We use this script to granted our AdminAccount on Secure Token and Enable for Filevault

#!/bin/bash

currentUser=$(/bin/ls -l /dev/console | /usr/bin/awk '{ print $3 }')
userPass="$(sudo -u $currentUser /usr/bin/osascript -e 'Tell application "System Events" to display dialog "Please enter your login password to inititate Encryption Fix:" default answer "" with title "Login Password" with text buttons {"Ok"} default button 1 with hidden answer' -e 'text returned of result')"

secureTokenStatus=$(sysadminctl -secureTokenStatus $currentUser 2>&1 | awk '{print $7}')

if [[ $secureTokenStatus == "DISABLED" ]]; then
    echo "User does not have a Secure Token and cannot be used in Filevault Operations"
    exit 1
fi

dseditgroup -o edit -a $currentUser -t user -T group admin

SECURE_TOKEN_USER="$currentUser"
SECURE_TOKEN_USER_PASS="$userPass"
NEW_SECURE_TOKEN_USER="AdminUser"
NEW_SECURE_TOKEN_USER_PASS="AdminPassword"

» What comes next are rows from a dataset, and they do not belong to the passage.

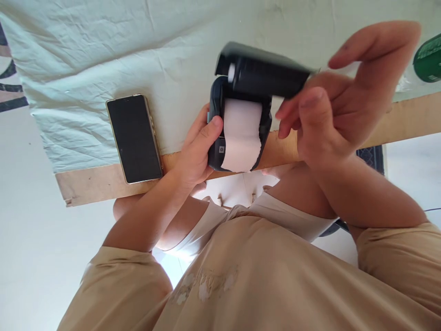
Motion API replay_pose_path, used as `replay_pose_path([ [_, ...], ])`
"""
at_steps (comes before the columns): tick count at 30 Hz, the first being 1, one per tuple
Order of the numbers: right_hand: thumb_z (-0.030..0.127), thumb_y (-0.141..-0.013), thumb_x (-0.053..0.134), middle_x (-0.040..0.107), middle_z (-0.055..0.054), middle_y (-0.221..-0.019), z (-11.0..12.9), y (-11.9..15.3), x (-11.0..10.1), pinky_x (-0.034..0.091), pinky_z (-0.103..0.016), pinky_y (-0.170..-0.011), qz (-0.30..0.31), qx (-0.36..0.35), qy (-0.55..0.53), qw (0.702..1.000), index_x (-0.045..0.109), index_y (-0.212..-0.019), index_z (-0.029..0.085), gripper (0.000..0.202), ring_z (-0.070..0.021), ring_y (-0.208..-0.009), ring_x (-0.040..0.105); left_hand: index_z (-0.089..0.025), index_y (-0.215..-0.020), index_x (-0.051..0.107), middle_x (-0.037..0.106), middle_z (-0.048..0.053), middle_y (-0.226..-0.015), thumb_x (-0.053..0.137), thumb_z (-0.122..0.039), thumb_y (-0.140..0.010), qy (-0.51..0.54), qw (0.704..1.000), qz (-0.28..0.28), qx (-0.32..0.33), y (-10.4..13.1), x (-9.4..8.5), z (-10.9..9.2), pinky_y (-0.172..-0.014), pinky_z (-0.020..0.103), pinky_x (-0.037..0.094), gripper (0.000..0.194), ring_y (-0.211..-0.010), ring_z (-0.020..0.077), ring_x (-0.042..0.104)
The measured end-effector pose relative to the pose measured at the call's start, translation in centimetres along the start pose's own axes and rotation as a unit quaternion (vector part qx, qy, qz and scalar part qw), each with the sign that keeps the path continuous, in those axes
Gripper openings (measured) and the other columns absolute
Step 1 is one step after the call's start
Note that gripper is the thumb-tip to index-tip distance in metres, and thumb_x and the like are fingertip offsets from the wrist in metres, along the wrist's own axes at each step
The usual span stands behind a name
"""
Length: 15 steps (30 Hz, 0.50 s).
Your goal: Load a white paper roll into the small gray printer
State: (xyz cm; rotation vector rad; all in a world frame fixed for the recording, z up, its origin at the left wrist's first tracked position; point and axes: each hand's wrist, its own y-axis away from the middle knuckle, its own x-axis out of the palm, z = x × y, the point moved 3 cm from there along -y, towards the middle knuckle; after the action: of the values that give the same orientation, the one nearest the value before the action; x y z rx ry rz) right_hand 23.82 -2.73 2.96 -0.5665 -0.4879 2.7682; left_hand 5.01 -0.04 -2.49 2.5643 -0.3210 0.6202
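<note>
A small black printer is held over the table's front edge, its lid swung up and slightly blurred. Inside lies a white paper roll whose loose end has a ragged side and hangs toward my body. My left hand wraps round the printer's left side, thumb on top. At the right, my right hand is beside the raised lid, fingers apart and partly curled; some fingertips are behind or near the lid's right end.
A dark-screened phone lies left of the printer, across the pale green cloth and the wooden table edge. A green object stands at the far right.
</note>
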Motion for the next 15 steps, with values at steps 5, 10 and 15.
replay_pose_path([
  [5,0.04,-0.108,0.052,0.066,-0.002,-0.101,0.5,-0.5,0.9,0.047,-0.036,-0.063,0.111,-0.023,0.186,0.976,0.056,-0.098,0.03,0.015,-0.0178,-0.078,0.066,-0.028,-0.113,0.073,0.08,0.003,-0.106,0.078,-0.054,-0.094,0.005,0.997,0.06,0.048,-0.1,-0.1,0.1,-0.094,0.037,0.064,0.032,-0.128,0.0287,0.074],
  [10,0.037,-0.098,0.063,0.071,-0.002,-0.091,0.6,0.0,1.1,0.021,-0.032,-0.061,0.18,-0.016,0.313,0.932,0.075,-0.111,0.03,0.019,-0.0164,-0.068,0.047,-0.028,-0.124,0.072,0.079,0.003,-0.113,0.081,-0.05,-0.095,0.004,0.996,0.084,0.037,0.0,-0.4,0.3,-0.086,0.032,0.062,0.037,-0.117,0.0252,0.077],
  [15,0.042,-0.092,0.07,0.068,-0.001,-0.084,-0.3,-0.3,1.0,0.024,-0.03,-0.061,0.252,-0.016,0.301,0.92,0.073,-0.129,0.031,0.038,-0.0176,-0.067,0.047,-0.028,-0.126,0.076,0.075,0.002,-0.123,0.076,-0.053,-0.098,-0.032,0.995,0.083,0.036,0.1,-0.6,0.3,-0.093,0.027,0.057,0.038,-0.115,0.0193,0.073],
])
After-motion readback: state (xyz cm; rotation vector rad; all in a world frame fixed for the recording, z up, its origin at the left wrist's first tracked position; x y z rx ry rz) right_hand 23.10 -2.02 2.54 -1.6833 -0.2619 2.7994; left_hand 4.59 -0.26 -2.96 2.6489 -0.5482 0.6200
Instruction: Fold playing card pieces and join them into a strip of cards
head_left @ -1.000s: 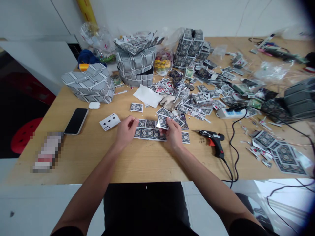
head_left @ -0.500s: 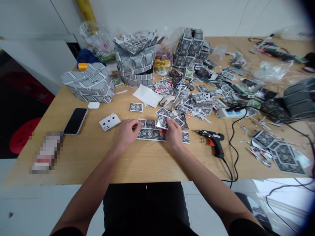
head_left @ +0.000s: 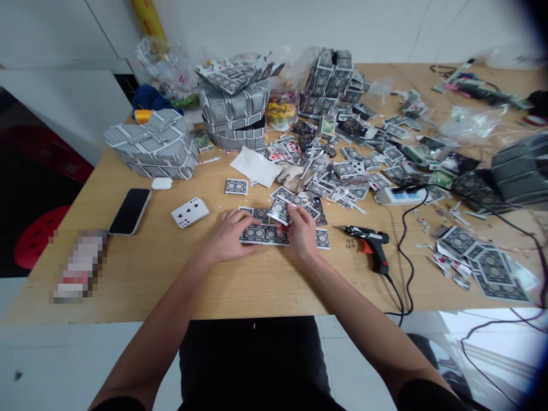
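Observation:
Between my hands lies a flat strip of joined playing cards (head_left: 266,234), patterned dark backs up. My left hand (head_left: 231,235) rests at the strip's left end, fingers stretched over its top and the thumb apart along the lower edge. A playing card (head_left: 279,213) is pinched in my right hand (head_left: 301,231), tilted above the right part of the strip. Part of the strip is hidden under my right hand. A single card (head_left: 236,186) lies face down beyond the strip, and a face-up spade card (head_left: 190,212) lies to the left.
A glue gun (head_left: 369,245) with a black cord lies on the right, near a power strip (head_left: 400,196). A phone (head_left: 131,211) is at the left. Behind are a heap of cards and scraps (head_left: 351,168), a white sheet (head_left: 256,166) and card-built boxes (head_left: 156,142).
My left hand has opened from a curled pose, its fingers now spread over the strip's left end. My right hand still holds the card, now tilted slightly differently.

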Demonstrator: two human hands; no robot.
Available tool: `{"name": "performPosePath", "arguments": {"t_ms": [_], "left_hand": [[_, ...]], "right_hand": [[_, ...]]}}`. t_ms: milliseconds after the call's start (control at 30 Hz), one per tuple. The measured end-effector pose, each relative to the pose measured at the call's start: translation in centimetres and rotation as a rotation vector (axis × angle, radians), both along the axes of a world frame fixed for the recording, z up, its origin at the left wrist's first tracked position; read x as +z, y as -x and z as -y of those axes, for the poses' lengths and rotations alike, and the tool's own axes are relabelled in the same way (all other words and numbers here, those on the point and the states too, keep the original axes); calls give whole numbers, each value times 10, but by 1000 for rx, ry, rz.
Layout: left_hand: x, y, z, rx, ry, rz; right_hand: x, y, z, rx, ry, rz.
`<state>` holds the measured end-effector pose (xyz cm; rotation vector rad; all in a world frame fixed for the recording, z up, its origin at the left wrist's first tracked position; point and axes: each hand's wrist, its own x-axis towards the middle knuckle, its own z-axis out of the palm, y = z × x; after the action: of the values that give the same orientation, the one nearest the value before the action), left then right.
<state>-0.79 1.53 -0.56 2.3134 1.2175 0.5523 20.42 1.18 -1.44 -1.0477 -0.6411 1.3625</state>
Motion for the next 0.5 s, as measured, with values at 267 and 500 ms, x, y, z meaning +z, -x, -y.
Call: {"name": "performPosePath", "arguments": {"t_ms": [267,500], "left_hand": [[-5,0,-2,-82,-40,-18],[-4,-1,1,-109,-95,39]], "right_hand": [[1,1,1,2,-10,0],[0,-1,-1,-31,-29,-25]]}}
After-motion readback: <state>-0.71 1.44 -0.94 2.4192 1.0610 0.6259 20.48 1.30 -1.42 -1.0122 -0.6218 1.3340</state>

# Give local admin user secure token using admin user credentials established as part of Setup Assistant
/usr/sbin/sysadminctl -adminUser $SECURE_TOKEN_USER -adminPassword $SECURE_TOKEN_USER_PASS -secureTokenOn "$NEW_SECURE_TOKEN_USER" -password "$NEW_SECURE_TOKEN_USER_PASS"
/bin/echo $?

PLIST_TEMP=`mktemp PL.XXXXXXX`

cat << EOF > $PLIST_TEMP
<?xml version="1.0" encoding="UTF-8"?>
<!DOCTYPE plist PUBLIC "-//Apple//DTD PLIST 1.0//EN" "http://www.apple.com/DTDs/PropertyList-1.0.dtd">
<plist version="1.0">
<dict>
<key>Username</key>
<string>$currentUser</string>
<key>Password</key>
<string>$userPass</string>
<key>AdditionalUsers</key>
<array>
    <dict>
        <key>Username</key>
        <string>AdminUser</string>
        <key>Password</key>
        <string>AdminPassword</string>
    </dict>
</array>
</dict>
</plist>
EOF

/usr/bin/fdesetup add -inputplist < $PLIST_TEMP -verbose

rm $PLIST_TEMP

dseditgroup -o edit -d $currentUser -t user -T group admin

GregE
Contributor

@benflewis Did you end up working it out? I've got the same:

<result> </result>

Works fine if there are token holders, just appears blank if there isn't.

benflewis
New Contributor II

@GregE Sorry, no, we were not able to get it working. Instead we setup an Advanced search that looked for the attribute matching the regex expression ^$

That returned all the devices where the field was blank. You could use that in a Smart Group.